=== Prompt ===
Please take the lines from the one holding "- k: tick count" through the one holding "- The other" in the data below and copy them exactly.

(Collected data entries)
--------

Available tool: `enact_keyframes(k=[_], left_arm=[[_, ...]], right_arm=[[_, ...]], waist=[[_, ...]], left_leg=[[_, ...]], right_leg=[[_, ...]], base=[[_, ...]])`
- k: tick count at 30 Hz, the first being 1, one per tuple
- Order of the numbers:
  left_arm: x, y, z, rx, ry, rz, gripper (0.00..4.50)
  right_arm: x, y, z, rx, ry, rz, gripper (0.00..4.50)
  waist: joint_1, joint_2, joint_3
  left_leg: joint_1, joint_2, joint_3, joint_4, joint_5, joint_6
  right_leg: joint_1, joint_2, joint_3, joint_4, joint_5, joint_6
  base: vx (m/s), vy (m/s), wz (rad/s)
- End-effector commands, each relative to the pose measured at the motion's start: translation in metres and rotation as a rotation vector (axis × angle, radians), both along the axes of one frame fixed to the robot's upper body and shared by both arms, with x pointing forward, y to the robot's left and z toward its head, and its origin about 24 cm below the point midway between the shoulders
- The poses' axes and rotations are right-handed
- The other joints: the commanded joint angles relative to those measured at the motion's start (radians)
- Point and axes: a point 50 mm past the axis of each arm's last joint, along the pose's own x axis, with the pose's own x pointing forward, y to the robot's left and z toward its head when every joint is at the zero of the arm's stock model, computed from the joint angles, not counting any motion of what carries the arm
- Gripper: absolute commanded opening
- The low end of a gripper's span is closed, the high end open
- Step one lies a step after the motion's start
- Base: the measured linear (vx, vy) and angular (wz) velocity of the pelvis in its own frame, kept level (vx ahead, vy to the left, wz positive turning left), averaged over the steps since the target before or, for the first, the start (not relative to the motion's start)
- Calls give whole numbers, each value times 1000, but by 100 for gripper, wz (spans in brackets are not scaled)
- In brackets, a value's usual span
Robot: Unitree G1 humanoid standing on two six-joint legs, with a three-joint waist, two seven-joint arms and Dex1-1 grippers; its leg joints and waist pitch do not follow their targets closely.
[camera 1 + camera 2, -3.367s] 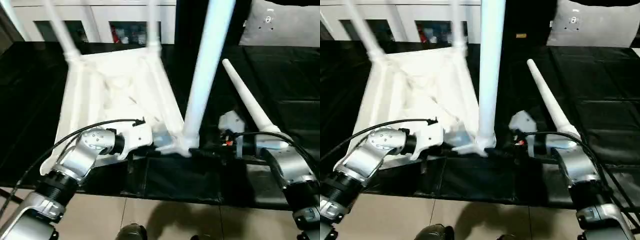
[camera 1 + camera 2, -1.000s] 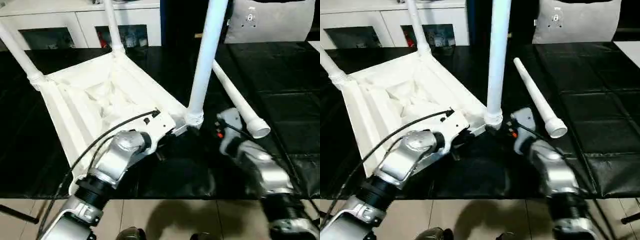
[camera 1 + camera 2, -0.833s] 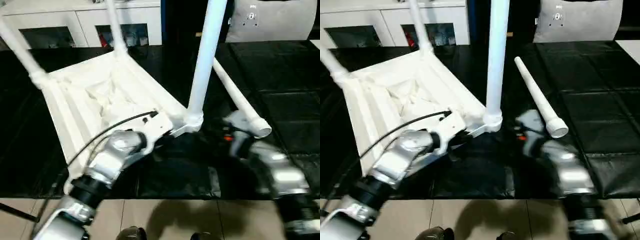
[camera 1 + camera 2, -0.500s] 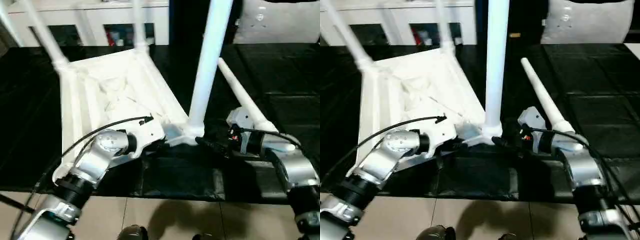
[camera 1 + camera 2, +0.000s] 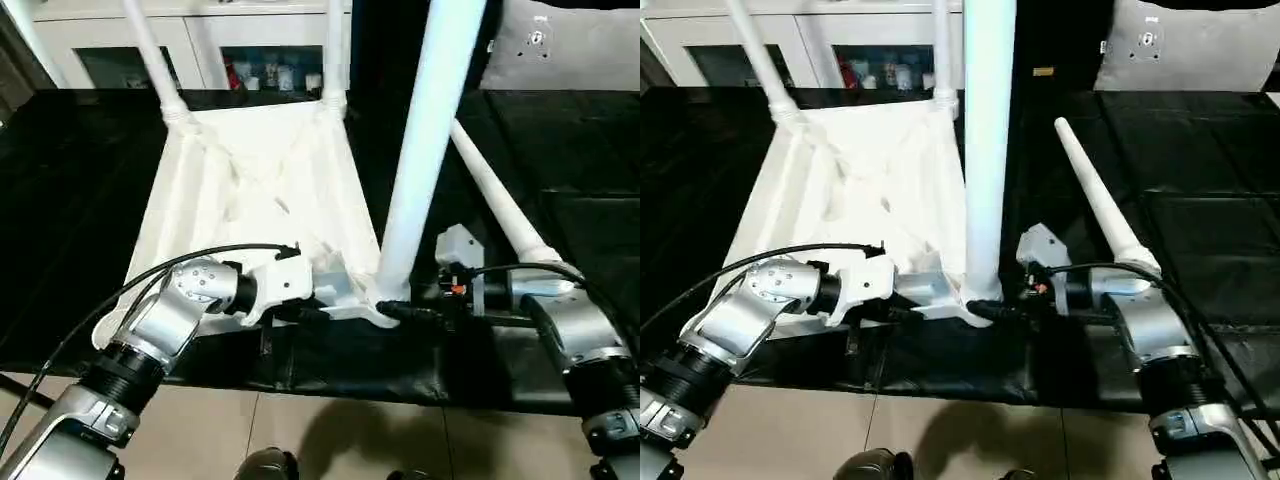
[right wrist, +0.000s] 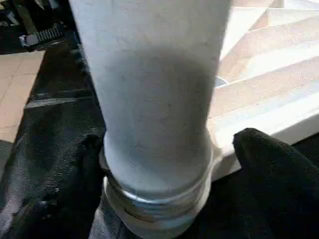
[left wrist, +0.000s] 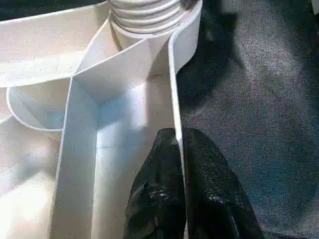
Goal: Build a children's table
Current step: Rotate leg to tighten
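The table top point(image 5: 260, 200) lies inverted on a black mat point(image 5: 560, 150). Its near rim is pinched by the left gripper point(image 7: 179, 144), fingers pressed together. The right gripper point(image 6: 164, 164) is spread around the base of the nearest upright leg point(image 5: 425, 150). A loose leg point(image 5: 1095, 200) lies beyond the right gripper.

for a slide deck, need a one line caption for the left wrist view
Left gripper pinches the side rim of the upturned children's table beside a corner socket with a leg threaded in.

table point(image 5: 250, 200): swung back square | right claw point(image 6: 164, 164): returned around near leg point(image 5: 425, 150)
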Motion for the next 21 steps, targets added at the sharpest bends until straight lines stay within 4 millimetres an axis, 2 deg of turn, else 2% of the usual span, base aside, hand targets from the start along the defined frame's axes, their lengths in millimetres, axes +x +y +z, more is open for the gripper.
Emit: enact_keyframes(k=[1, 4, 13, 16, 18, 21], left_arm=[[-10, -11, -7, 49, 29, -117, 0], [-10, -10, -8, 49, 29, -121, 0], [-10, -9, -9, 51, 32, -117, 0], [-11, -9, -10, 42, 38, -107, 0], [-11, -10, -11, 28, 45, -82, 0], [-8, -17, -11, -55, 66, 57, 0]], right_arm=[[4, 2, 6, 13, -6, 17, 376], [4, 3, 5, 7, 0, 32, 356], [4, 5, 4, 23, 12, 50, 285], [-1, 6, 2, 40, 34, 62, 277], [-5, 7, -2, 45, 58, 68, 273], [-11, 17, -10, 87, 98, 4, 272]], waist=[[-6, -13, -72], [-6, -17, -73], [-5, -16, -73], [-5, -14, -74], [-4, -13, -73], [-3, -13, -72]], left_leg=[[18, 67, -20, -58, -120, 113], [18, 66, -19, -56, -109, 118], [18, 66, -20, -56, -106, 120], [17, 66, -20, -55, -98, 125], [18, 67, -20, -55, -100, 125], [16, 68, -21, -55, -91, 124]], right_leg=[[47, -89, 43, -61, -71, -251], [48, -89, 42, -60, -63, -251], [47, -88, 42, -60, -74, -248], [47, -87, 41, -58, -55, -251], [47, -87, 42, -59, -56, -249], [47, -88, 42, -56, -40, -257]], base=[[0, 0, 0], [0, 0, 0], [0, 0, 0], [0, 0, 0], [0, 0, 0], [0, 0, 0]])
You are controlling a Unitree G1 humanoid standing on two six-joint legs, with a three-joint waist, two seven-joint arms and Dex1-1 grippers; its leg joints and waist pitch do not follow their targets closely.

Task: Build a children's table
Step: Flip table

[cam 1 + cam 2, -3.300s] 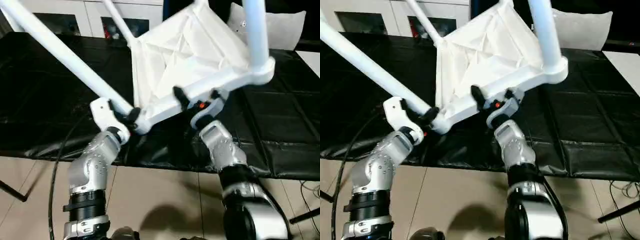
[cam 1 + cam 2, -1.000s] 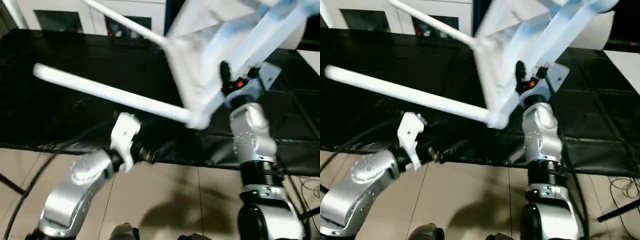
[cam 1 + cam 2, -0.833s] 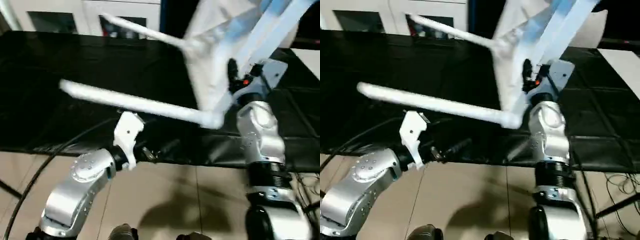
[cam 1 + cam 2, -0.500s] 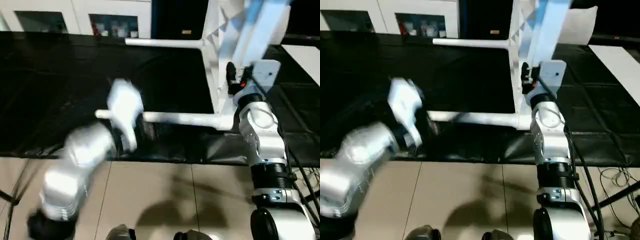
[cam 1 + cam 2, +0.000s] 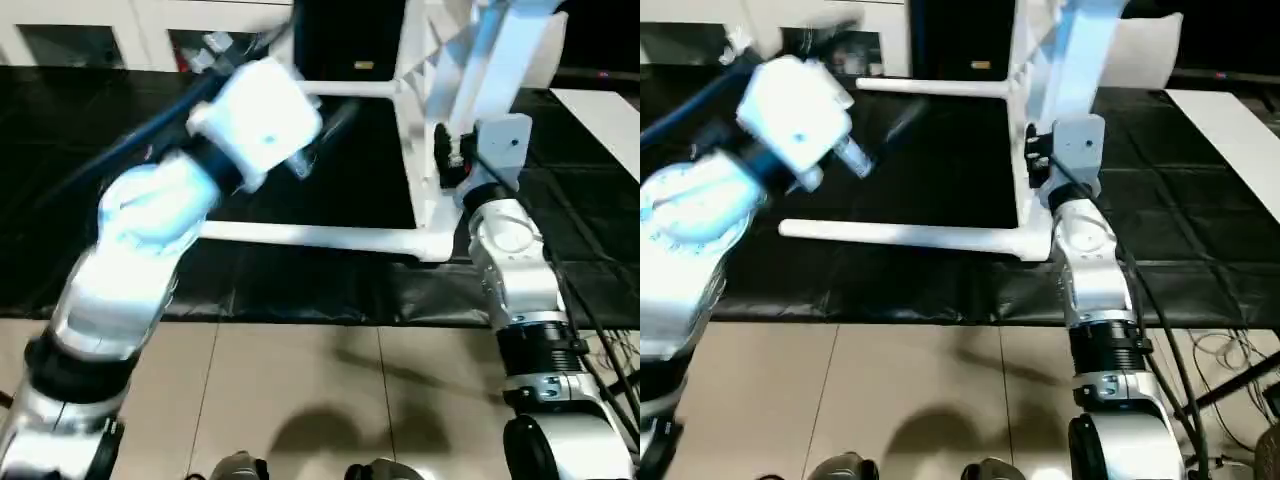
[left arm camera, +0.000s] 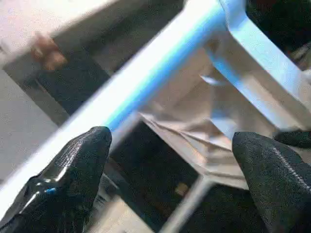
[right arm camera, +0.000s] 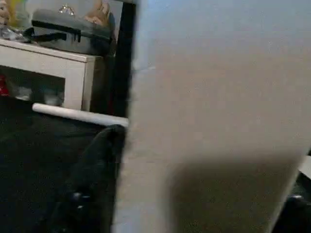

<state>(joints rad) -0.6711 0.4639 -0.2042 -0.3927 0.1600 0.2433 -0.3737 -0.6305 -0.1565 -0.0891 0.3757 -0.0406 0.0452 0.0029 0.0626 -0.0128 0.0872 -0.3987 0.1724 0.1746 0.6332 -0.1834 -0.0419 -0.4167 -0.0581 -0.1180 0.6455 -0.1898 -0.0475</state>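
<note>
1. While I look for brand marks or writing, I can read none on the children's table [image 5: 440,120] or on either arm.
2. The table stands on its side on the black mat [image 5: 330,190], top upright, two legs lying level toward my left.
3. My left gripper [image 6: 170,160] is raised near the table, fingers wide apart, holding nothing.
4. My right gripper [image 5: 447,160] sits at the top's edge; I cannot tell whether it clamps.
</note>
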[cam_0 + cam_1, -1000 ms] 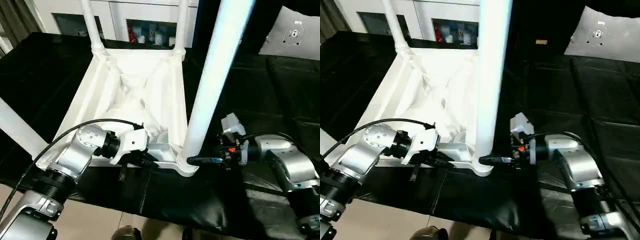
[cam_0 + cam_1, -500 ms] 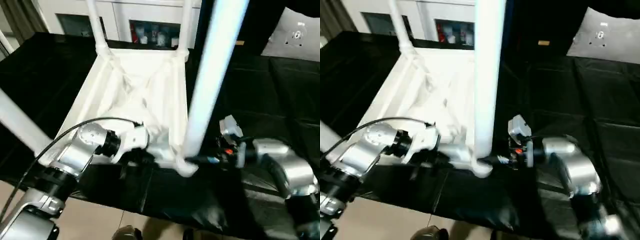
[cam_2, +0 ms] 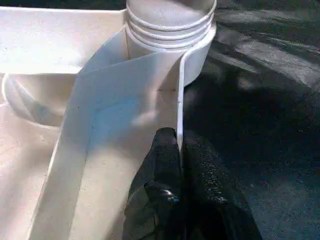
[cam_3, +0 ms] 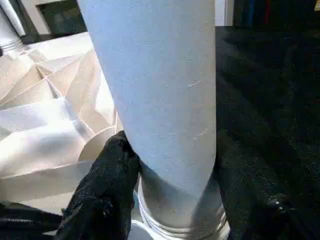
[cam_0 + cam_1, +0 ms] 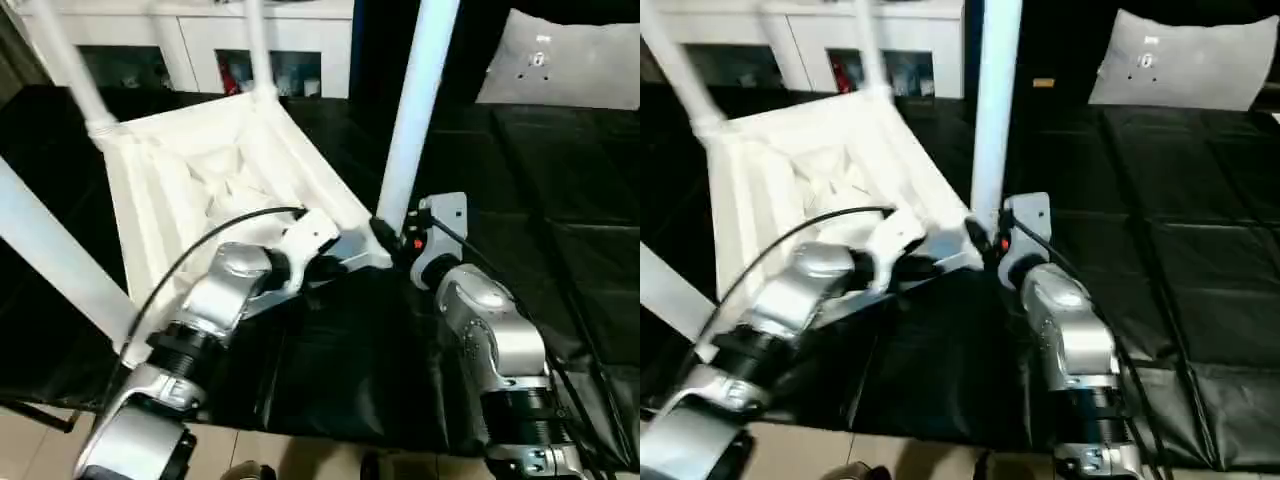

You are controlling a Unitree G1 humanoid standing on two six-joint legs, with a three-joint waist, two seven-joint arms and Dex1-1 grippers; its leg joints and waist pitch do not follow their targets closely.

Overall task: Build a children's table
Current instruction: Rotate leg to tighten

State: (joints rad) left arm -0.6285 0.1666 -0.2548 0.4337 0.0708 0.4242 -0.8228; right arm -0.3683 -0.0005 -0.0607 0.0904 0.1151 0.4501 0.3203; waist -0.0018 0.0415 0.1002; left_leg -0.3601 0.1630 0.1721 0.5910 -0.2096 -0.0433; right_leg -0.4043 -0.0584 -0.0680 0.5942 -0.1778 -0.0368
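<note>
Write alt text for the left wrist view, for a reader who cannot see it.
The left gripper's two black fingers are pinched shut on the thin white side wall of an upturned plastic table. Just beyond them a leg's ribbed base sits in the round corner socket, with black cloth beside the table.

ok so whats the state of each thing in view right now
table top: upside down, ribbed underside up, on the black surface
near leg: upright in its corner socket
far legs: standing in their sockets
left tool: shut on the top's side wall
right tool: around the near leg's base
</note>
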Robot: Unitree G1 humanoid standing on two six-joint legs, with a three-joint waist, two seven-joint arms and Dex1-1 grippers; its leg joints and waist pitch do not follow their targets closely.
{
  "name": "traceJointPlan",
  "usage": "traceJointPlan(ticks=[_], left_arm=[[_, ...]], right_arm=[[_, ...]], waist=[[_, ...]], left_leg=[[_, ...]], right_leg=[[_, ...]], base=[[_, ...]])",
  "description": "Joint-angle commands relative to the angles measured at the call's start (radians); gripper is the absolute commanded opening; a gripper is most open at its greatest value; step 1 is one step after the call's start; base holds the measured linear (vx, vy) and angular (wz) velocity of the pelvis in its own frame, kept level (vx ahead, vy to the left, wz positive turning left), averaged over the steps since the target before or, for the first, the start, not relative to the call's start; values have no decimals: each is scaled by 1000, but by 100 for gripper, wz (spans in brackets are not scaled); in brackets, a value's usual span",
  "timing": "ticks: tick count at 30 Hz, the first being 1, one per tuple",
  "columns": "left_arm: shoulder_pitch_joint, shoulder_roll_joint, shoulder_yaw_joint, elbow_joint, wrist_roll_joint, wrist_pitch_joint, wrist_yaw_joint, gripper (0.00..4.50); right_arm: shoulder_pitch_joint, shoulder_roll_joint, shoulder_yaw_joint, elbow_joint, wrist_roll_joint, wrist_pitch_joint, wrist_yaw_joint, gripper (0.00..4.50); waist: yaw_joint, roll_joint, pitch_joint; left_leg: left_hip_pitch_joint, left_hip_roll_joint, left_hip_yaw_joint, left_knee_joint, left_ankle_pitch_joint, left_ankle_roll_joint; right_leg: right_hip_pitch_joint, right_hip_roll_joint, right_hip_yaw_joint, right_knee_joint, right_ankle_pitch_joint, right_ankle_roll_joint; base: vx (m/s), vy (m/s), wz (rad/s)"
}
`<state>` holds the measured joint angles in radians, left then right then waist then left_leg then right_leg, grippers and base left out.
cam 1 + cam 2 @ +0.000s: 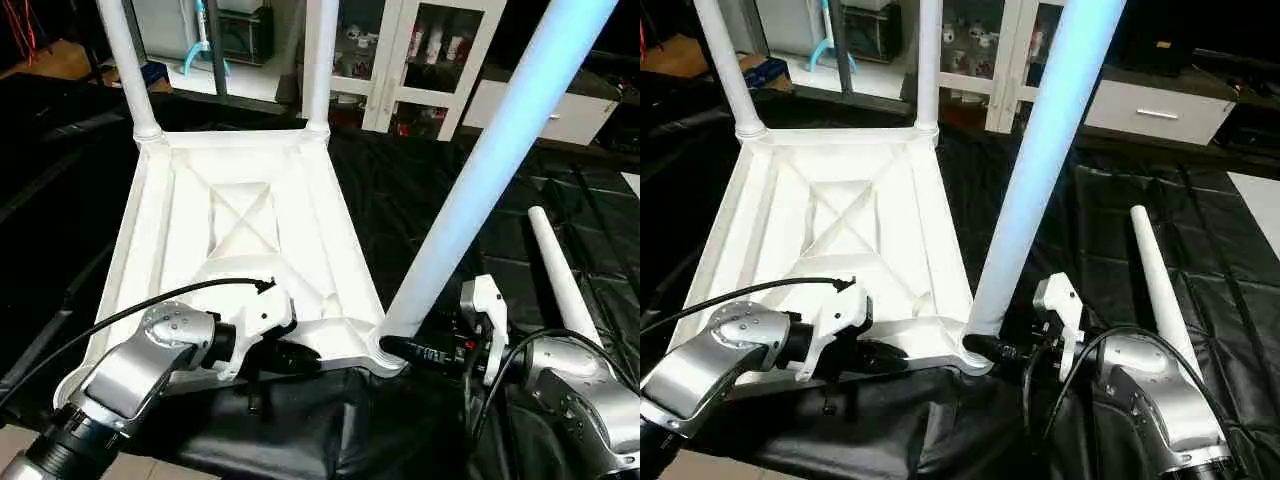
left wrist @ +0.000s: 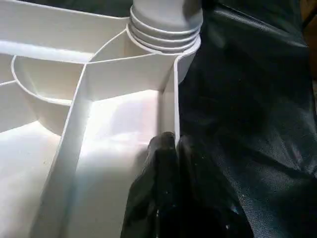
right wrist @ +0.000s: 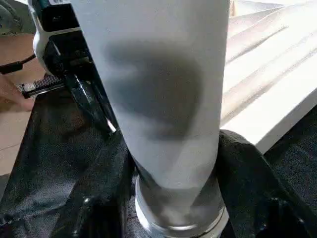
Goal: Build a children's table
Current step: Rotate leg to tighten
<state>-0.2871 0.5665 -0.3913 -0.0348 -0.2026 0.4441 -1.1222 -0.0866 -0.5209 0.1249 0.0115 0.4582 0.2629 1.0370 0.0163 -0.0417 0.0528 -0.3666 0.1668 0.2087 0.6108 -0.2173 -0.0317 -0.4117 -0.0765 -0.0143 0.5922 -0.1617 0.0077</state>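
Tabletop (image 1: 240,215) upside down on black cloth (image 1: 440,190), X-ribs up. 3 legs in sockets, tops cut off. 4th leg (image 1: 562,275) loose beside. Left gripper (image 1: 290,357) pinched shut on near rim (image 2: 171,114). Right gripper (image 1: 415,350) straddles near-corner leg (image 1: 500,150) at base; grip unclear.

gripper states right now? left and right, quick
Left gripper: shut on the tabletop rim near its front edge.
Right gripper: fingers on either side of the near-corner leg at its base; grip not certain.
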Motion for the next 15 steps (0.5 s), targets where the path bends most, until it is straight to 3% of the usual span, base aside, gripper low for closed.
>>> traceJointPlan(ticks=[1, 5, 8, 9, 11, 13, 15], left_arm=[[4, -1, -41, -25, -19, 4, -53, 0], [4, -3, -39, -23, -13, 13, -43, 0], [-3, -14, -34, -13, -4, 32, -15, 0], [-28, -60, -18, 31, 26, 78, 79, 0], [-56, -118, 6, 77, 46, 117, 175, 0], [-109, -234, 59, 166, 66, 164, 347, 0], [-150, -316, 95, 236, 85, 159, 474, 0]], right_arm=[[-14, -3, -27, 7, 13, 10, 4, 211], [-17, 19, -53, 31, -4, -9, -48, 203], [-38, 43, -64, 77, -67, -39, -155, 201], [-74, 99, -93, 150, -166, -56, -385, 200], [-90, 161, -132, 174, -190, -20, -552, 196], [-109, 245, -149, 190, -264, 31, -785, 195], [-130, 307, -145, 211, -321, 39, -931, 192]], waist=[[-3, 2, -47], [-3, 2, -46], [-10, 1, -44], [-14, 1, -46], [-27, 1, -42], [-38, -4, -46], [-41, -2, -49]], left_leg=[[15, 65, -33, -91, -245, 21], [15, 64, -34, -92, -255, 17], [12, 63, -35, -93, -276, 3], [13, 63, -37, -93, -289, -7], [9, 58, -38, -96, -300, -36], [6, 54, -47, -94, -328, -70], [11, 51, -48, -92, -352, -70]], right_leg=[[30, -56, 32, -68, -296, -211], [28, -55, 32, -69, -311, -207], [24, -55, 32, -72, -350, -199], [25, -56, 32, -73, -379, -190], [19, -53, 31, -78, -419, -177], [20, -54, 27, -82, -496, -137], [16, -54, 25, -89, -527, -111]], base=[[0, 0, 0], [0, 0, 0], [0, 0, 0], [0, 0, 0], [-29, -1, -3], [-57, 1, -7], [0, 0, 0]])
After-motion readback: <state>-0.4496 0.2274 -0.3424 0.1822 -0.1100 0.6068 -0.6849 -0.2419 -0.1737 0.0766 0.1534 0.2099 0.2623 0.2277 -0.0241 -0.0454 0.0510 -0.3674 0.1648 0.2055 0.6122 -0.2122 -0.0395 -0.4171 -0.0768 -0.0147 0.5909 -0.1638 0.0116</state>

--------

=== Response to this task ===
- k: tick count at 30 Hz, the first being 1, one per tuple
- Order of the numbers:
  left_arm: x, y, z, rx, ry, rz, gripper (0.00..4.50)
  right_arm: x, y, z, rx, ry, rz, gripper (0.00..4.50)
  waist: joint_1, joint_2, joint_3
  left_leg: joint_1, joint_2, joint_3, joint_4, joint_5, joint_6
  right_leg: joint_1, joint_2, joint_3, joint_4, joint_5, joint_6
  base: vx (m/s), vy (m/s), wz (rad/s)
- End-effector commands, each relative to the pose measured at the motion's start: translation in metres and rotation as a rotation vector (axis × angle, radians), both along the axes of one frame fixed to the robot's upper body and shared by both arms, with x pointing forward, y to the robot's left and z toward its head, and its origin about 24 cm below the point midway between the shoulders
- The poses' axes and rotations are right-handed
- The other joints: the commanded joint angles relative to those measured at the motion's start (radians)

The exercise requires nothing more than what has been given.